WHAT THE EXERCISE ASKS: Lines with the string "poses" are to be identified in the listing and copied.

MATERIAL PROVIDED:
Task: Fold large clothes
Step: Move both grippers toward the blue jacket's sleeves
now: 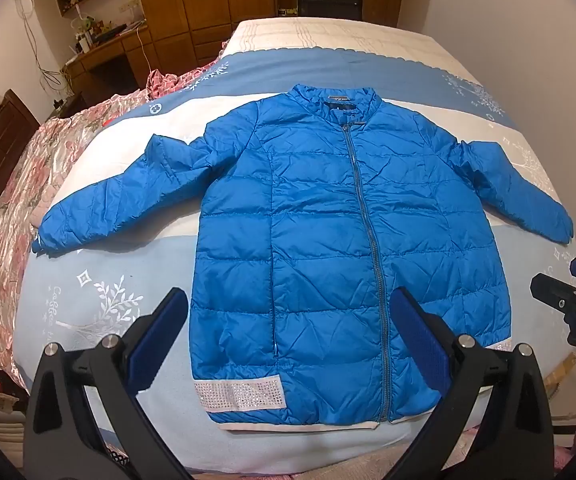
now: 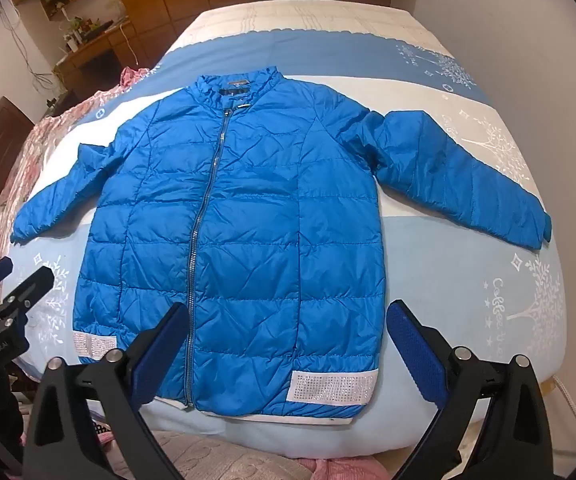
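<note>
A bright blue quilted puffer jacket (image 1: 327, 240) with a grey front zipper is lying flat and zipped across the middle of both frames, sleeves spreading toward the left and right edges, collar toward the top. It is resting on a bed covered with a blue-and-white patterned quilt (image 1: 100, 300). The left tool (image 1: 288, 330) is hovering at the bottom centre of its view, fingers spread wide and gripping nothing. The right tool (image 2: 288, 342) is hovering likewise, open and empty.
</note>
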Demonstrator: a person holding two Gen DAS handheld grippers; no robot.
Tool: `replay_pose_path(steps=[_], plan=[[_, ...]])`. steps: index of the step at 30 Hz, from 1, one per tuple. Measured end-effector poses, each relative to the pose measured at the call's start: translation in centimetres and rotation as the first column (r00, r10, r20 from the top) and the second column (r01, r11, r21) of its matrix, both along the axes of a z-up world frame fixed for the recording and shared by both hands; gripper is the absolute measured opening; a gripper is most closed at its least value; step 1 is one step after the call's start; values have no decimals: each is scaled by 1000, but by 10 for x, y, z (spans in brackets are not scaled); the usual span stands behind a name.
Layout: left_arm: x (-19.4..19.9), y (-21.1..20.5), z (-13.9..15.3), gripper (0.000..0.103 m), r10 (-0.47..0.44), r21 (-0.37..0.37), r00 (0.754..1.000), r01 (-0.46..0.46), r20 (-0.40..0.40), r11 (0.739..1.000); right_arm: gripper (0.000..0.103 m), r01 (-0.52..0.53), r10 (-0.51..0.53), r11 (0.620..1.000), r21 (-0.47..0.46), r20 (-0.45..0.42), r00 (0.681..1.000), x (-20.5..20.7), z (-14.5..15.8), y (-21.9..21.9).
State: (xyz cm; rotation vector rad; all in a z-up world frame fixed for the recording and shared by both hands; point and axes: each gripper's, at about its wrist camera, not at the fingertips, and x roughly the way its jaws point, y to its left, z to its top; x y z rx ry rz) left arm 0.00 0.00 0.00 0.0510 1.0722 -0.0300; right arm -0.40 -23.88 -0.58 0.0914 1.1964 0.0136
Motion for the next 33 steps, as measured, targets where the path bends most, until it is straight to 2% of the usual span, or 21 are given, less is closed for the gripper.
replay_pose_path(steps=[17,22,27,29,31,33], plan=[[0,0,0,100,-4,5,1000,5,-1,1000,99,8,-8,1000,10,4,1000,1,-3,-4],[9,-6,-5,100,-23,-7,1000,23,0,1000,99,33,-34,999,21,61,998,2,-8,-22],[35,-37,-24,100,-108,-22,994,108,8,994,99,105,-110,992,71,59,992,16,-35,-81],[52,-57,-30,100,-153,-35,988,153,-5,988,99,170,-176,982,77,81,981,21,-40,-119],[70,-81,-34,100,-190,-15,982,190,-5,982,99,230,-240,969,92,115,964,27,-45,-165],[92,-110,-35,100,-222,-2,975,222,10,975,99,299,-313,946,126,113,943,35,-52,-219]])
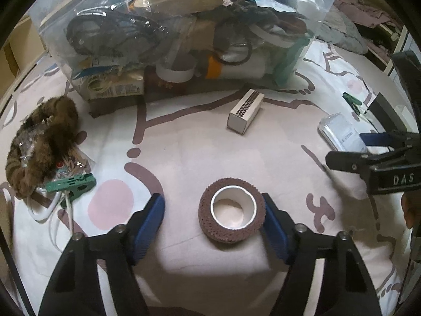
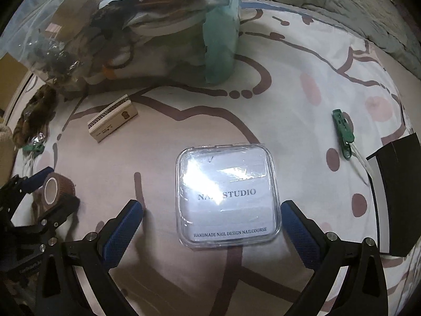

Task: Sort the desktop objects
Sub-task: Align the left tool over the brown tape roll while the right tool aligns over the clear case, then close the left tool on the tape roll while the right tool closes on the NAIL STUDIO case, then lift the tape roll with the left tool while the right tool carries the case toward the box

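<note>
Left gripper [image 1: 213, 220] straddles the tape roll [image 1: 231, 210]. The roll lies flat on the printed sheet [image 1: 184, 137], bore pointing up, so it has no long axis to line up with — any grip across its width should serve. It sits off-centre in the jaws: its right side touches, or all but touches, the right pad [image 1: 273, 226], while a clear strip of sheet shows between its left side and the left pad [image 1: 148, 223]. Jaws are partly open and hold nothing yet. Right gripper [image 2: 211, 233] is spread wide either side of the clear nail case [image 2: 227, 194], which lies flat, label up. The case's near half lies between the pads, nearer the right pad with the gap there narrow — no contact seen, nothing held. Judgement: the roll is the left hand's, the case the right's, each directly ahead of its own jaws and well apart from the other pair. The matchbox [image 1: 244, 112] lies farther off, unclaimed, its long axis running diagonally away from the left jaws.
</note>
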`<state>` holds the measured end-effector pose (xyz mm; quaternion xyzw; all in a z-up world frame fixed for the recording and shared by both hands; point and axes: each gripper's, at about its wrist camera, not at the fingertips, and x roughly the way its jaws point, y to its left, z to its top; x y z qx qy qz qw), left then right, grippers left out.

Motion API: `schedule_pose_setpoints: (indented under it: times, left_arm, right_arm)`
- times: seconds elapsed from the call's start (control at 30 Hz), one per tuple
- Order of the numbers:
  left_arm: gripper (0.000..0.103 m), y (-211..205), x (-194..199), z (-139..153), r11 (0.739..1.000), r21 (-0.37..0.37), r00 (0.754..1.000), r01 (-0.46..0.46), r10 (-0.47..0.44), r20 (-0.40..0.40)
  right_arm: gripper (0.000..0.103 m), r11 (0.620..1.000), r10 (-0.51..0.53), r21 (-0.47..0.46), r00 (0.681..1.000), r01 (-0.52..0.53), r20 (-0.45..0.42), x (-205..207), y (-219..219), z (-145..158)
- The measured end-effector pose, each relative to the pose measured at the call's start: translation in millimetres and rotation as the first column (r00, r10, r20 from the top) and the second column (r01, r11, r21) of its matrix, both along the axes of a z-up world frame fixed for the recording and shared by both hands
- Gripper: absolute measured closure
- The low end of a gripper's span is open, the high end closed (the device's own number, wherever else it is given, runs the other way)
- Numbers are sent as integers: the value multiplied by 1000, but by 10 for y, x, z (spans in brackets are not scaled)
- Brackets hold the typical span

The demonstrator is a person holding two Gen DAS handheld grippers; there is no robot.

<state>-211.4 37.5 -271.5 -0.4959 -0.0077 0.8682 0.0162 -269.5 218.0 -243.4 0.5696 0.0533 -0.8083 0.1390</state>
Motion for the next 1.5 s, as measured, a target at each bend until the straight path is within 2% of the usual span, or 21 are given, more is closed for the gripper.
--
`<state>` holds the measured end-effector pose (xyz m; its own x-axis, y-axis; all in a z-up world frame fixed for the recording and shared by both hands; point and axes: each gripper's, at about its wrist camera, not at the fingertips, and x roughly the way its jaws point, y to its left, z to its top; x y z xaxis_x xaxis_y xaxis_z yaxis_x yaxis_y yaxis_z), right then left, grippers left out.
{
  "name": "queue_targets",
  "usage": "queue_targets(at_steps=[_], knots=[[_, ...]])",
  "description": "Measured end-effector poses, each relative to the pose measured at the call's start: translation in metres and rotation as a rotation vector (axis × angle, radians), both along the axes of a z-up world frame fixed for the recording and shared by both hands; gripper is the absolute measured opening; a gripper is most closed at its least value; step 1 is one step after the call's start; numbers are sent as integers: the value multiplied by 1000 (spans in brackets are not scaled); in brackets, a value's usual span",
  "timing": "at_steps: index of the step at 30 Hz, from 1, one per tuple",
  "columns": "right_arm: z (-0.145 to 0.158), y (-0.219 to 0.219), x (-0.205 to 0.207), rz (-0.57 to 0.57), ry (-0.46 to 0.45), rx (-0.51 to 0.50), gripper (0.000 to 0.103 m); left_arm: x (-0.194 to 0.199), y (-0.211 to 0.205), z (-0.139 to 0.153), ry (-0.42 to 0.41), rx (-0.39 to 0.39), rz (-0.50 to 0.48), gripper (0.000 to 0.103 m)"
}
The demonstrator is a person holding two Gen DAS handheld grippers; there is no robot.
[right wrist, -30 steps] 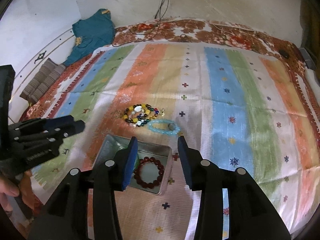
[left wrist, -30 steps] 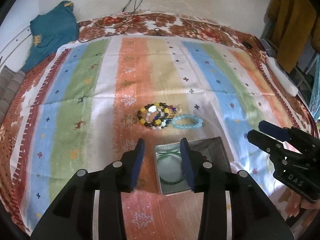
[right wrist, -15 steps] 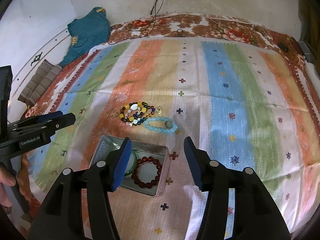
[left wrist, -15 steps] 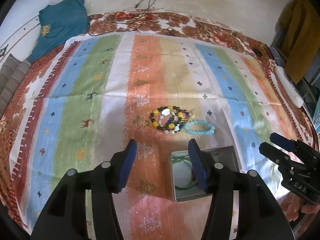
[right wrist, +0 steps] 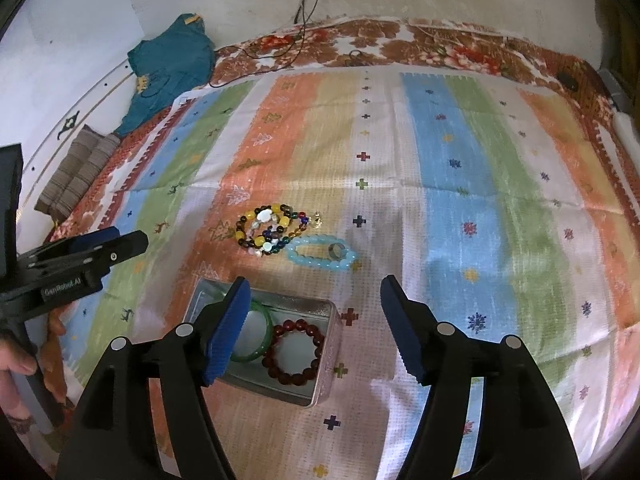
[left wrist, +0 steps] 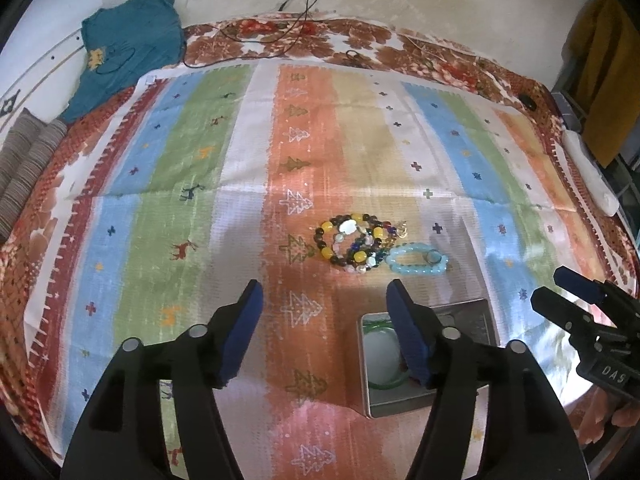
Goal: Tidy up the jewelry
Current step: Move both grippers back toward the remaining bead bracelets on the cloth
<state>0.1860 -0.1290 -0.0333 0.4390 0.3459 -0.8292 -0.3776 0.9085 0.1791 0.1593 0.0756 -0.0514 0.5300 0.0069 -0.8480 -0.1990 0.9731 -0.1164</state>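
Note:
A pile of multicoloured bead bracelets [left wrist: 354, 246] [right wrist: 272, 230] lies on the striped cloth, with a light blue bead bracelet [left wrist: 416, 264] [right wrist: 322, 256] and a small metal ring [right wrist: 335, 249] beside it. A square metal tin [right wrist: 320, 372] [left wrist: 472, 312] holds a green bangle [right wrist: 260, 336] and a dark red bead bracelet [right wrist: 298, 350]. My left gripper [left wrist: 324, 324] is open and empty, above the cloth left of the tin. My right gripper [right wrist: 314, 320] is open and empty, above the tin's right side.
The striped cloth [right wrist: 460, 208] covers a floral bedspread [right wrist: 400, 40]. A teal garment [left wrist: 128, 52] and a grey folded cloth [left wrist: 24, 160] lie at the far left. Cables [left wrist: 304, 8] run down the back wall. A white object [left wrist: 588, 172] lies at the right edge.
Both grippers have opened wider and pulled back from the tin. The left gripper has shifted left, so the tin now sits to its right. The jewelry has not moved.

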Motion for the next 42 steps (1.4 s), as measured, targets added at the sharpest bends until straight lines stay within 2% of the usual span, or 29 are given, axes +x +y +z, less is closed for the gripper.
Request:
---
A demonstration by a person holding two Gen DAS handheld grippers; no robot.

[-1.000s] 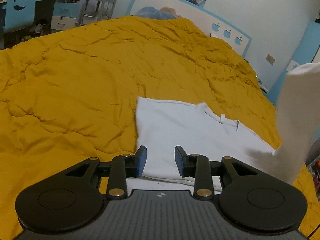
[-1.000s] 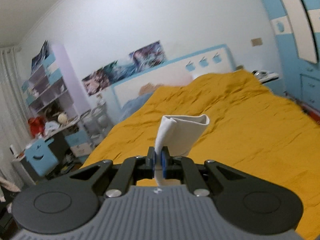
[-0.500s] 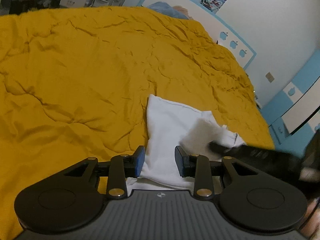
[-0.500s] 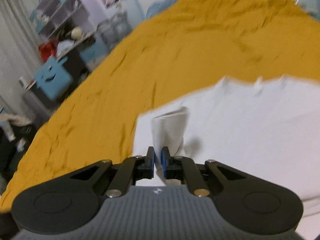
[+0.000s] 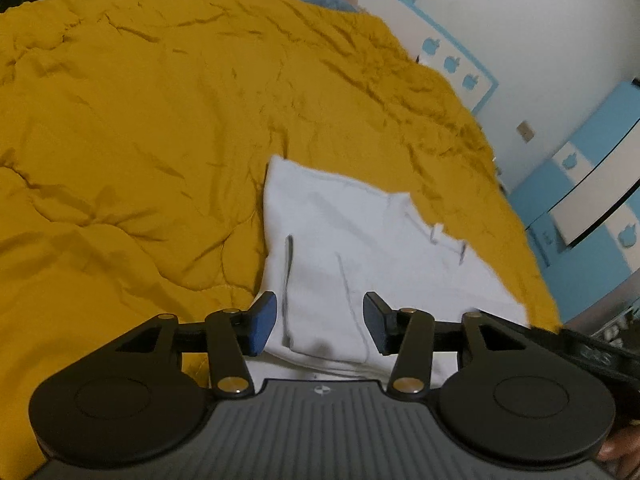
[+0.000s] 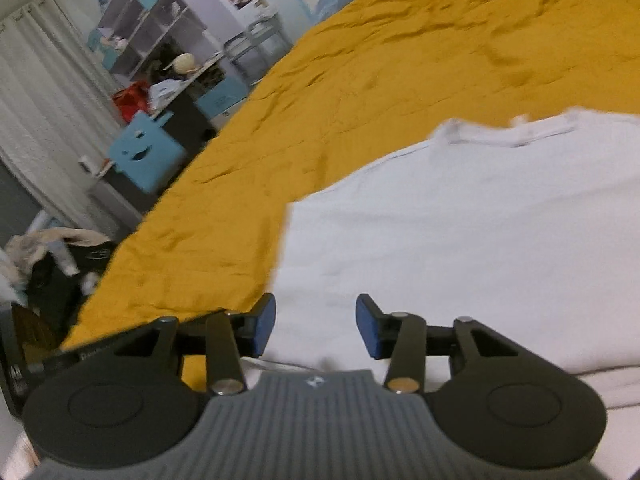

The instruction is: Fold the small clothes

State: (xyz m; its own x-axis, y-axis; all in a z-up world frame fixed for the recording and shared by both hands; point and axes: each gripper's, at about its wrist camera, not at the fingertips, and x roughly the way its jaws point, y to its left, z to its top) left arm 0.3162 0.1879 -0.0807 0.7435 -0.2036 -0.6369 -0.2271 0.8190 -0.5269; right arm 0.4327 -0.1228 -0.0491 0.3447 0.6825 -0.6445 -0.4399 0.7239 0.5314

RESULT OF THE TASK:
Tool: `replay_pose_path(steps=[_], plan=[[_, ...]])`. steps: index of the step at 30 Hz, from 1, one per tuple. Measured end-effector poses, each relative to the pose measured at the call's start: translation in centimetres and rotation as the first column (r00, r10, r20 from the top) and the second column (r01, r11, r21) of its matrix, both along the axes of a z-up world frame fixed for the recording and shared by both hands; gripper is the absolute measured opening; a gripper is most closed at its least value; step 1 is one step after the call's start; values have no decimals: each is scaled by 1000, but by 10 for x, y, z (spans in brackets are not scaled); the usual span stands behind a name.
  "description": "Measured end-effector poses, each relative to the pose measured at the call's start: translation in metres and rotation as a rotation vector (axis × angle, radians), both along the axes of a z-up world frame fixed for the recording and shared by both hands; gripper is the absolute measured opening; a gripper is most closed at its least value; step 1 is one step after the call's start; numbers are sent as integers: the value multiplied by 1000 (spans in brackets are not scaled); in brackets, a value's usual span",

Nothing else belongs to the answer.